The Nice Guys
by Hope Madden
Tell me you’ve seen any of the countless trailers for Shane Black’s new action comedy The Nice Guys. Funny! I haven’t had such high expectations for a new film yet this year.
Ever since Black announced his presence with authority, penning ‘87’s iconic buddy cop action flick Lethal Weapon, he’s been one to watch. Kiss Kiss Bang Bang, his directorial debut, suggested he might even be keeping his best stuff for himself. But after a while, his tics and tendencies grow tiresome.

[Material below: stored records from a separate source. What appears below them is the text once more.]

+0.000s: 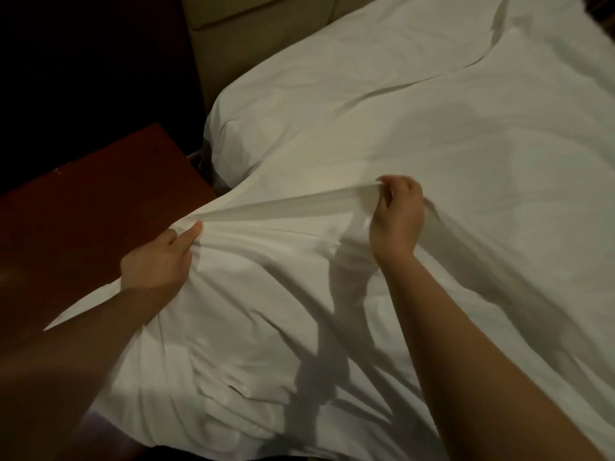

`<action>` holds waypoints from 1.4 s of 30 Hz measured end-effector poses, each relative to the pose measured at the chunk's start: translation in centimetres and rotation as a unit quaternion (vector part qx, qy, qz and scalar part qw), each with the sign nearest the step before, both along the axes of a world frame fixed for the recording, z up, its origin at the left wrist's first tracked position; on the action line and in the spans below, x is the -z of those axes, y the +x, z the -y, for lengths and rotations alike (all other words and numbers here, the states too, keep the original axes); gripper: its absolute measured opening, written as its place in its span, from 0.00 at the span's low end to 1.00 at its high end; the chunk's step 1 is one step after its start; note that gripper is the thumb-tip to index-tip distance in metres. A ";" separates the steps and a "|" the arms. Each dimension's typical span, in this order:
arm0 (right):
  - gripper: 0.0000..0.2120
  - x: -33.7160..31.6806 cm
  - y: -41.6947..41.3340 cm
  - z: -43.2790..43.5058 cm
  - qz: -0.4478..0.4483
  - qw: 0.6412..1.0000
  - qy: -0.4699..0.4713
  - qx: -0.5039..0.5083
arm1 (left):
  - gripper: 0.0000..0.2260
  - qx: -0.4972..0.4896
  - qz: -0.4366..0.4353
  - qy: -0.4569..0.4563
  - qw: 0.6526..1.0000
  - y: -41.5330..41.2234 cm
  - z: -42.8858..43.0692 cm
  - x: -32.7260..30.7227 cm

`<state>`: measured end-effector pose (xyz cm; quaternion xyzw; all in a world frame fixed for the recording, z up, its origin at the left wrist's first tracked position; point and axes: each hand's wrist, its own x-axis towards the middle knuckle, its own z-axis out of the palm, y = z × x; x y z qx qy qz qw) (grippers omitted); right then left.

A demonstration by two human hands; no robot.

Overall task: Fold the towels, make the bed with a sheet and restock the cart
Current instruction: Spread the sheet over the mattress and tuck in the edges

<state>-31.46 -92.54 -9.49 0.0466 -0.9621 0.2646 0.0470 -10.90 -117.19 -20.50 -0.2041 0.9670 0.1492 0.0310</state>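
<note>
- The left grip (156, 259) is pinching a gathered fold of the white sheet (416, 134), fingers curling into the cloth and thumb lying along it.
- The right grip (397, 221), toward three o'clock of the left, is pinching the same edge from above, so a taut band is stretching between the two.
- The sheet is lying over the bed (219, 151), spreading to twelve and one o'clock, creasing there and bunching at six o'clock.
- A dark red counter (83, 211) is sitting at nine o'clock, and a padded headboard (233, 38) at eleven.
- I am judging the bed-making about midway: the sheet is on, with smoothing and tucking left to do. Towels and cart are not showing.
</note>
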 end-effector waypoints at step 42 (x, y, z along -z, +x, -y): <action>0.11 4.1 -15.8 9.4 0.104 0.938 0.097 -0.315 | 0.20 0.016 -0.013 -0.003 1.000 -0.2 -0.1 -0.8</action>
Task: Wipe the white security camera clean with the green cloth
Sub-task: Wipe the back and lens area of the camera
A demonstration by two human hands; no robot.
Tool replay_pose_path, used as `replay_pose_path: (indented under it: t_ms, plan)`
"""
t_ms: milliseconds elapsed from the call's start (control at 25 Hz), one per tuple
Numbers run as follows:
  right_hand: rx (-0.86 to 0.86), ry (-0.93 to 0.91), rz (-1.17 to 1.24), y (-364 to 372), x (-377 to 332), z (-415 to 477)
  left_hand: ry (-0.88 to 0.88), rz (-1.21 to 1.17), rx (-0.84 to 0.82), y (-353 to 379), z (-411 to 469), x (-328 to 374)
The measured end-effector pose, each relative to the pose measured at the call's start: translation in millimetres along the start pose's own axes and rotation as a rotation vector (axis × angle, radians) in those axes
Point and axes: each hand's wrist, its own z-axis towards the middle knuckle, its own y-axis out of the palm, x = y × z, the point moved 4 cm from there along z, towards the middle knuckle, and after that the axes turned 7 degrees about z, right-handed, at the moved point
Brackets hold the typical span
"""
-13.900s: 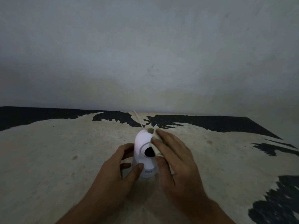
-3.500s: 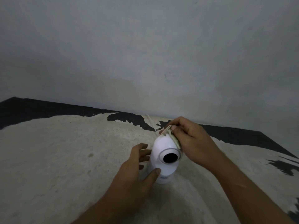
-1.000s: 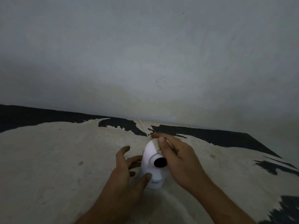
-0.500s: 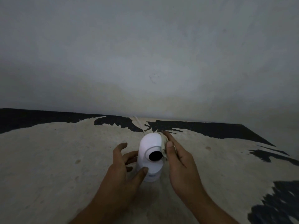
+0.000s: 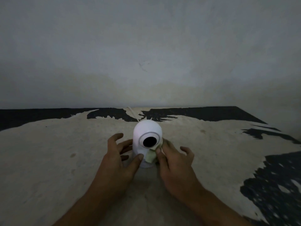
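The white security camera (image 5: 146,132) stands upright on the worn surface (image 5: 48,152), its round black lens facing me. My left hand (image 5: 118,159) cups its left side, with the thumb pressed on the base below the lens. My right hand (image 5: 172,160) presses the small pale green cloth (image 5: 150,156) against the lower right of the camera body, just under the lens. Most of the cloth is hidden under my fingers. A thin white cable (image 5: 132,114) runs from behind the camera toward the wall.
A bare grey wall (image 5: 146,54) rises close behind the camera. The surface is pale with black patches along the back edge (image 5: 203,114) and at the right (image 5: 273,185). Its right corner ends near the wall.
My right hand has slid the cloth from the camera's upper right side down to the lower front under the lens. The left hand has stayed on the base.
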Motion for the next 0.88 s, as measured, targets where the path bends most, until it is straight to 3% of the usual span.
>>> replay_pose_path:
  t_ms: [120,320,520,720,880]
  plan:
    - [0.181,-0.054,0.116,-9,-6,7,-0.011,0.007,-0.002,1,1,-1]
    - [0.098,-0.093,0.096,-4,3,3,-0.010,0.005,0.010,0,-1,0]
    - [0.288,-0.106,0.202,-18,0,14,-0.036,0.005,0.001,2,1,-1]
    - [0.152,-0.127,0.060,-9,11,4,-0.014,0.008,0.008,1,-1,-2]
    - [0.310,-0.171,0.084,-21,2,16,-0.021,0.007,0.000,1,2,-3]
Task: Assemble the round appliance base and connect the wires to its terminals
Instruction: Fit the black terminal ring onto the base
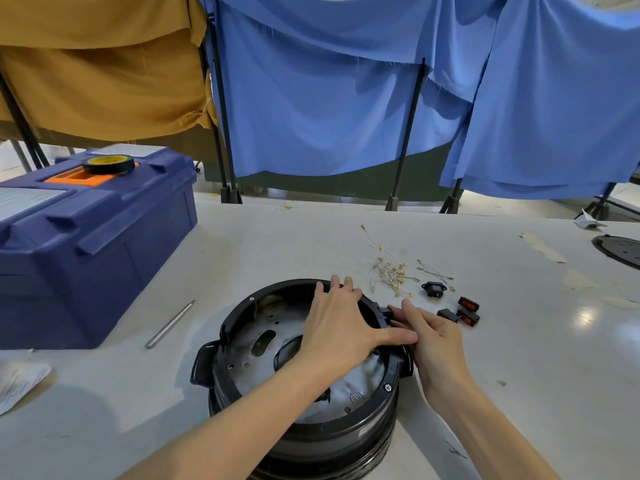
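Note:
The round black appliance base [242, 344] stands upside down on the white table, its metal inner plate showing. My left hand [341, 320] lies flat over its far right rim, fingers straight and thumb stretched to the right. My right hand [431, 336] is at the outside of that rim, its fingers pressing a small black part [386, 311] against the rim. A bundle of pale wires with yellow terminals [389, 271] lies just beyond the base.
A black socket [433, 289] and a few rocker switches [464, 311] lie right of the wires. A metal rod [169, 323] lies left of the base, beside a blue toolbox [104, 244] carrying a tape roll [108, 163]. A black disc [620, 251] sits far right.

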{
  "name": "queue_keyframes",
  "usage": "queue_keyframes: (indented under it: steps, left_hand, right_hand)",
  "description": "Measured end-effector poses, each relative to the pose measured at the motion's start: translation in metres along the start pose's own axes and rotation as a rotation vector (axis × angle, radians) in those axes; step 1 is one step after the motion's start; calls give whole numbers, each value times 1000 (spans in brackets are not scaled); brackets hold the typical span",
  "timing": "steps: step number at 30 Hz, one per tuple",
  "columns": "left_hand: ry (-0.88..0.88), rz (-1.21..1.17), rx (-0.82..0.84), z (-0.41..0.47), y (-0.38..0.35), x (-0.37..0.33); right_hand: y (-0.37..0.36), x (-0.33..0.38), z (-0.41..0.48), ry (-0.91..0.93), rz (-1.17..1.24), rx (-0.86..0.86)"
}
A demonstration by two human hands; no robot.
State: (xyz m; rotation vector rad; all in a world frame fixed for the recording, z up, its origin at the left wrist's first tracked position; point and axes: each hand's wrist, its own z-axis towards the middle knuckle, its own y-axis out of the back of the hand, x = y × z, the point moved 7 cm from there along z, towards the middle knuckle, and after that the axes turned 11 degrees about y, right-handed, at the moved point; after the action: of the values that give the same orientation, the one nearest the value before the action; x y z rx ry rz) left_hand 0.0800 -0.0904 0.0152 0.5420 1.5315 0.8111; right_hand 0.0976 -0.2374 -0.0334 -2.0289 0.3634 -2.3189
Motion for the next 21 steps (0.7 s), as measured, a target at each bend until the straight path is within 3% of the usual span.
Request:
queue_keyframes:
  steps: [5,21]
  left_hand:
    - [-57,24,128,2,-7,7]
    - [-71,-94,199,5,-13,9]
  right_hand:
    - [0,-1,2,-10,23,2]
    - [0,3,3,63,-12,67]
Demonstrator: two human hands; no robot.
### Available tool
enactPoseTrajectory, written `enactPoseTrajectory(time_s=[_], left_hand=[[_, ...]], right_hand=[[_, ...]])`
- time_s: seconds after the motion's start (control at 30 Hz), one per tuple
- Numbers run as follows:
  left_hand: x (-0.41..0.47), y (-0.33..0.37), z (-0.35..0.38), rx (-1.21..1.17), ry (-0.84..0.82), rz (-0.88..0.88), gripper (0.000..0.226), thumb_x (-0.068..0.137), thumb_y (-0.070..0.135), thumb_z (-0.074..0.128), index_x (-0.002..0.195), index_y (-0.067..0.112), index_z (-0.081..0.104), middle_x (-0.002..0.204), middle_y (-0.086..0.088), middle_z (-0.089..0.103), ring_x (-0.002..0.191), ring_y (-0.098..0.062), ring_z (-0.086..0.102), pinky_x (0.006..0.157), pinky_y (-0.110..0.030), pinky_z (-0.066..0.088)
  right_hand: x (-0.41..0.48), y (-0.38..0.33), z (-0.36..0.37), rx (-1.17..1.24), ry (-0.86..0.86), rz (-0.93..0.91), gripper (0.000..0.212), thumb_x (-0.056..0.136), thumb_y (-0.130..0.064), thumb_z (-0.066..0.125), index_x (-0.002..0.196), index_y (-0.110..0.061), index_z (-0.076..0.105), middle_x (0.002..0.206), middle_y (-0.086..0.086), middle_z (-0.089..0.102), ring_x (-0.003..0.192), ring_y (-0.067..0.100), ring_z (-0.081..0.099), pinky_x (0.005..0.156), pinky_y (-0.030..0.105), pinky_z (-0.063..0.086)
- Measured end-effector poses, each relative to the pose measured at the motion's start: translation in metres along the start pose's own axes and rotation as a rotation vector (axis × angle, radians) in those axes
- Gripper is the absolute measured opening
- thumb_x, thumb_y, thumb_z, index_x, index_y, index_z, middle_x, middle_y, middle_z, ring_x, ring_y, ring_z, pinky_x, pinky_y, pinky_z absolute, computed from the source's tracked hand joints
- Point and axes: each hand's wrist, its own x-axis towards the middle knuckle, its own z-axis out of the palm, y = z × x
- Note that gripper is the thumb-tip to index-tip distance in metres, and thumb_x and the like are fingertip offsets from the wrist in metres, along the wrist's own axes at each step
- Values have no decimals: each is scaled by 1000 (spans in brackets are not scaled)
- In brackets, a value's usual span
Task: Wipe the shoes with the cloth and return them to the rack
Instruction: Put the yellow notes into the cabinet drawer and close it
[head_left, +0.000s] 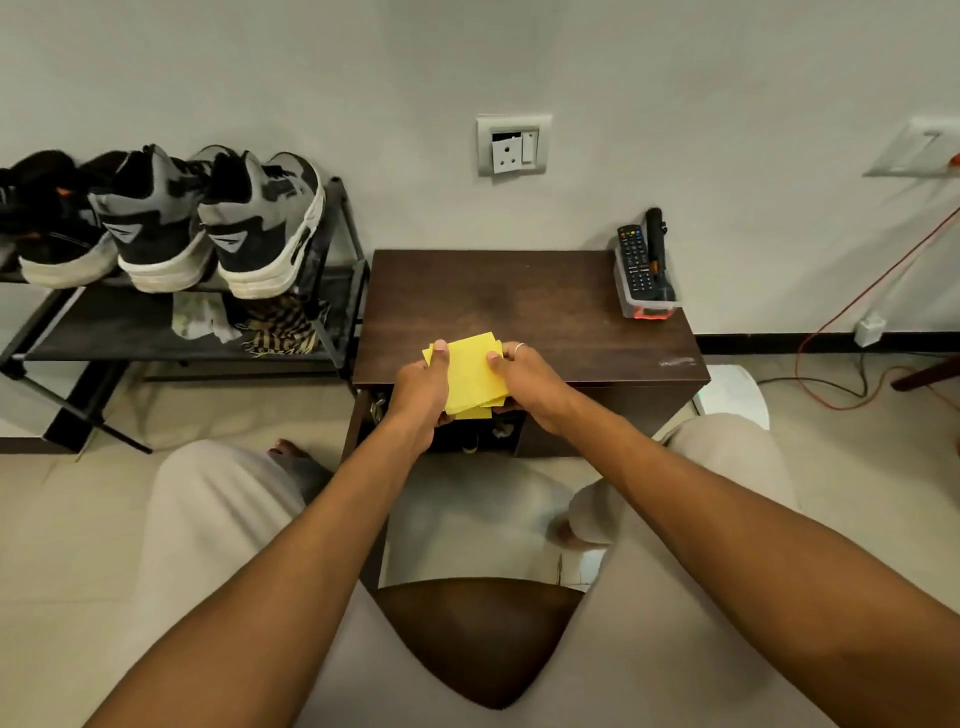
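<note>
So both hands are pinching the folded yellow cloth (472, 376) right over the front edge of the dark wooden table (519, 301): left hand (418, 384) is gripping its left side with the thumb on top, and right hand (524, 379) is doing the same on the right. I'm reading this as the cloth-prep step, since the grey shoes (208, 228) are sitting heels-out on the rack (332, 312), well apart from the cloth. Next move is probably freeing one hand and reaching left for a shoe.
</note>
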Motion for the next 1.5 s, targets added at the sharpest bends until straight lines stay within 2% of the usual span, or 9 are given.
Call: enactPoseTrajectory(time_s=[0.33, 0.5, 0.7, 0.87, 1.13, 1.23, 1.33, 1.4, 1.5], left_hand=[[-6, -13, 7, 0, -230, 20, 26, 105, 22, 57, 124, 5, 61, 101, -11, 72, 77, -22, 71, 58, -28, 59], [-2, -25, 11, 2, -72, 4, 14, 105, 23, 58, 95, 14, 62, 92, -9, 70, 72, -23, 69, 59, -29, 62], [12, -58, 11, -43, -115, -205, 17, 103, 17, 61, 109, 2, 60, 82, -15, 69, 63, -21, 68, 54, -28, 60], [44, -91, 5, 0, -76, -329, 15, 101, 6, 62, 114, 1, 63, 79, -15, 71, 60, -16, 66, 49, -23, 57], [121, -133, 28, 100, 23, -294, 15, 103, 14, 57, 116, 15, 66, 86, -12, 72, 58, -17, 66, 41, -23, 46], [160, -138, 36, 303, 8, -209, 17, 101, 20, 58, 113, 20, 70, 86, -10, 73, 74, -26, 70, 62, -30, 57], [192, -140, 41, 497, -5, -105, 20, 96, 20, 63, 109, 10, 74, 114, -15, 73, 107, -36, 68, 92, -37, 57], [208, -140, 44, 631, 14, -54, 23, 95, 21, 61, 111, 8, 73, 123, -12, 70, 117, -34, 62, 94, -33, 51], [225, -142, 47, 747, 6, -27, 26, 95, 31, 55, 114, 16, 66, 122, -10, 67, 115, -37, 60, 91, -37, 51]], right_hand=[[13, 30, -7, 145, 105, 33, 55, 103, -6, 49, 152, -26, 36, 140, 5, 49, 115, 21, 58, 96, 43, 57], [9, 34, -13, 158, -116, 225, 27, 108, -17, 44, 134, -13, 48, 112, 13, 65, 80, 19, 64, 53, 28, 51], [25, 65, -1, -41, -56, 309, 22, 108, -15, 42, 123, -7, 54, 81, 5, 54, 55, 10, 49, 39, 19, 33], [53, 94, 22, -35, -13, 431, 18, 106, -21, 46, 118, -10, 54, 80, 8, 59, 64, 15, 52, 49, 25, 37], [111, 147, 55, 256, 258, 427, 25, 95, 3, 48, 112, -7, 63, 83, 11, 65, 53, 16, 55, 42, 25, 42], [139, 160, 53, 296, 340, 405, 22, 92, 8, 54, 102, -9, 62, 86, 12, 65, 58, 19, 57, 46, 27, 43], [163, 169, 50, 300, 368, 414, 21, 91, 6, 61, 84, -14, 62, 86, 9, 66, 66, 23, 59, 52, 30, 45], [179, 175, 51, 282, 372, 429, 10, 91, -1, 66, 93, -10, 65, 94, 12, 68, 76, 29, 65, 55, 35, 51], [195, 181, 51, 188, 375, 409, 29, 92, -4, 66, 121, -3, 62, 122, 15, 68, 108, 34, 67, 90, 43, 58]])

The Long Kiss Goodnight, anyone?
And though his newest effort absolutely revisits most of the filmmaker’s by-now obvious predilections, his craftsmanship and casting have never been better.
Hey girl, guess what – Ryan Gosling is a hoot! No, no, I didn’t say he’s hot (as that goes without saying). He’s a hoot. And if you found his scene-stealing performance in last year’s gem The Big Short a refreshing and joyous change of pace for the award-bedecked actor, you will surely enjoy this masterpiece of comic timing and physicality.
Gosling plays Holland March, an alcoholic PI with questionable parenting skills who reluctantly teams up with muscle-for-hire Jackson Healy (Russell Crowe). What begins as a low-rent missing persons case snowballs into an enormous conspiracy involving porn, the government, and the all-powerful auto industry. (It is 1977, after all.)
Aah, 1977 – when everybody smoked, ogled women, and found alcoholism a laugh riot. Black puts this time machine quality to excellent use in a film that would have felt stale and rote during his Eighties heyday, but today it serves as an endlessly entertaining riff on all that was so wrong and so right about the Seventies.
A brightly lit (if smog-choked) Southern California noir-turned-buddy-action comedy, The Nice Guys does a surprisingly good job at finding its tone. All the lurid, twisty plot fodder could easily weigh the film down in gritty drama, but Shane’s heart is in the budding, unsanitized bromance.
Gosling’s impeccable hilarity is custom-made for Black’s machine gun fire dialog, but Crowe also manages to get comfortable in the script, allowing both the conversation and action to breathe and take shape. The pair’s chemistry is a joy to watch, and is aided immeasurably by Angourie Rice’s flinty, intelligent turn as March’s disappointed daughter, Holly.